Bronchoalveolar lavage cultures were negative. Fiberoptic
laryngoscopy (Fig. 4) showed
chronic mucosal edema and erythema in the interarytenoid region and
vocal cords, consistent with reflux laryngitis.
Diagnosis
Based on clinical presentation and objective
findings, the patient was diagnosed with CVA and GERC. The
diagnosis of CVA was supported by characteristic features,
including chronic nocturnal dry cough, the absence of wheezing or
dyspnea, elevated FeNO levels, and a positive bronchial provocation
test. Structural lung diseases and infections were excluded by
imaging and bronchoscopy. GERC was diagnosed based on postprandial
acid reflux and throat irritation, along with laryngoscopic
evidence of reflux laryngitis. Although the patient denied typical
GERD symptoms such as heartburn, the presence of extra-esophageal
manifestations supported this diagnosis.
Differential diagnosis
UACS was considered due to the persistent dry,
irritative cough. However, the absence of recurrent nasal
congestion, rhinorrhea or postnasal drip made this diagnosis less
likely. EB was also evaluated given the chronic dry cough and
absence of abnormal lung CT findings.
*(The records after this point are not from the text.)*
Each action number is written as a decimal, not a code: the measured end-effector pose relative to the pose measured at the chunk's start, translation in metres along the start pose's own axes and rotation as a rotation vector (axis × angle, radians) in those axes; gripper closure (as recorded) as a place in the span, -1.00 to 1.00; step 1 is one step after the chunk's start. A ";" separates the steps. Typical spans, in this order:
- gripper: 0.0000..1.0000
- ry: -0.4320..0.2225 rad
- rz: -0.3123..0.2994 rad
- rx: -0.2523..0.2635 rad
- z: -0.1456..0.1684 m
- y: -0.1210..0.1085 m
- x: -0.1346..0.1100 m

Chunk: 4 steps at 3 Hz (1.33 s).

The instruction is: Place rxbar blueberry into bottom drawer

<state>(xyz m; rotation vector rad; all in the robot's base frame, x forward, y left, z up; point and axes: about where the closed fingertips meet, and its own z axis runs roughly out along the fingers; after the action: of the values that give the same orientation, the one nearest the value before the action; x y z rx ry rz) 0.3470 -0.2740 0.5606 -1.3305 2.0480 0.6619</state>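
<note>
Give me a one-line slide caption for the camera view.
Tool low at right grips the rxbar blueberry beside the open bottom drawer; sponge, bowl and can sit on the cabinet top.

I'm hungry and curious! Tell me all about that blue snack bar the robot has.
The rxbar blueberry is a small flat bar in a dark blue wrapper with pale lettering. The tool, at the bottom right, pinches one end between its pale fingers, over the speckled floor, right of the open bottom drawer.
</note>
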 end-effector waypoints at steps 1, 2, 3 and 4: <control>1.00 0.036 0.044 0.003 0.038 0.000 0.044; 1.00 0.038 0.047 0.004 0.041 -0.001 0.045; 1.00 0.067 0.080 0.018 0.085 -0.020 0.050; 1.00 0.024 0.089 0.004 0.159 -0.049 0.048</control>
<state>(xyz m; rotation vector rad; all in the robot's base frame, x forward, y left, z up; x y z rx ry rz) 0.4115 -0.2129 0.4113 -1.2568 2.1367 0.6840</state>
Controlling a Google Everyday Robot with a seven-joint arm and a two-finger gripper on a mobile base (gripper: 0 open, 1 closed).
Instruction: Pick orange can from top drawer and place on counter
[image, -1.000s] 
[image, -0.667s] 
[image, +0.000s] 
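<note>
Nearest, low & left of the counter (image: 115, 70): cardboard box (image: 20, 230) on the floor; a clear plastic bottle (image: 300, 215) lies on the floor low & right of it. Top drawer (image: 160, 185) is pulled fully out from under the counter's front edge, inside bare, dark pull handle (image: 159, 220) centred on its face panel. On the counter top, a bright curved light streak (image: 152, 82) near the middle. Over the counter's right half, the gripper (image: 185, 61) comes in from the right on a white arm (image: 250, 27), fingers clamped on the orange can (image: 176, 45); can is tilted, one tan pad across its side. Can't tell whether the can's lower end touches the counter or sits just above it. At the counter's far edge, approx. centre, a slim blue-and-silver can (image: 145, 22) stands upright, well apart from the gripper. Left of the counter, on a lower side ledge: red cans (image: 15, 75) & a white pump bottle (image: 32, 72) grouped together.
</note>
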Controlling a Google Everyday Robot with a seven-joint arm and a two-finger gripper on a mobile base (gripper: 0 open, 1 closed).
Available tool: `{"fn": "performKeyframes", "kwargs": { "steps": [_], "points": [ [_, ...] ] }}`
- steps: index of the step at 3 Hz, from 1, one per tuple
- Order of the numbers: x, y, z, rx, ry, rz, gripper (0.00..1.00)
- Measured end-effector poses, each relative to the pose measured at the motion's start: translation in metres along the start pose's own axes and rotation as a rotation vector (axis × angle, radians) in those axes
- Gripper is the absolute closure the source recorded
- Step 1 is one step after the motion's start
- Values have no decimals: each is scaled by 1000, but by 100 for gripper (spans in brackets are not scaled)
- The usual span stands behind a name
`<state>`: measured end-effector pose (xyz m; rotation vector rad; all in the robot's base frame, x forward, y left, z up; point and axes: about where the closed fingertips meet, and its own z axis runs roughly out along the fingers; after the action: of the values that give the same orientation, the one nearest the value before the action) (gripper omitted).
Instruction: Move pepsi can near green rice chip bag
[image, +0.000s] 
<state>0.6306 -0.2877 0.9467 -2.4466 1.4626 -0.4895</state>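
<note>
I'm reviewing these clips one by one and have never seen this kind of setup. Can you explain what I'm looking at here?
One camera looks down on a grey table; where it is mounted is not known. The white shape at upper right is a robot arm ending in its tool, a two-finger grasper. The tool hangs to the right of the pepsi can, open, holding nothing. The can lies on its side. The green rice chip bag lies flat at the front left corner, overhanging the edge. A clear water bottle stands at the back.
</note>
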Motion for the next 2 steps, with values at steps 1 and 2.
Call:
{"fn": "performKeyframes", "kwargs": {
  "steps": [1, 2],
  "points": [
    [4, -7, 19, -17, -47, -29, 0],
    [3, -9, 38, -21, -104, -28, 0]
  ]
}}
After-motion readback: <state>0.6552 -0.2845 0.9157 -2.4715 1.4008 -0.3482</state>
However, the presence of
airway hyperresponsiveness on bronchial provocation testing
rendered EB an unlikely diagnosis, since it is typically
characterized by normal airway responsiveness.
Treatment and management
The treatment plan integrated both
non-pharmacological and pharmacological approaches, aiming to
alleviate symptoms, address underlying causes and promote long-term
disease control. The patient was advised to avoid environmental
irritants such as secondhand smoke, harmful gases and known
allergens, and to modify her daily habits by not lying down
immediately after meals to help manage reflux symptoms. In
addition, regular physical activity was encouraged to improve
overall health and strengthen immunity, with the aim of preventing
respiratory infections. Psychological support was provided to ease
anxiety associated with her chronic symptoms and disrupted sleep,
contributing to overall symptom relief and quality of life. To
ensure continuity of care, the patient was advised to establish a
family doctor contract with a community health center for regular
follow-up and monitoring.
During hospitalization, pharmacological treatment
primarily targeted CVA. On the second day of admission, after
completion of the bronchial provocation test, the patient was
started on terbutaline (5 mg) and budesonide (1 mg) via
nebulization every 8 h, along with oral montelukast (10 mg) once
nightly. For symptomatic relief, dextromethorphan hydrobromide and
guaifenesin syrup (15 ml) was administered three times daily. On
the fourth day of hospitalization, treatment for GERD was
initiated, consisting of omeprazole (20 mg) twice daily and
domperidone (10 mg) three times daily to suppress gastric acid and
enhance gastrointestinal motility.
After a 13-day hospitalization, the patient was
discharged. At discharge, the treatment regimen was adjusted to
ensure long-term control of the two conditions. The patient was
transitioned to budesonide-formoterol inhalation powder twice daily
for asthma maintenance, and the montelukast therapy was continued.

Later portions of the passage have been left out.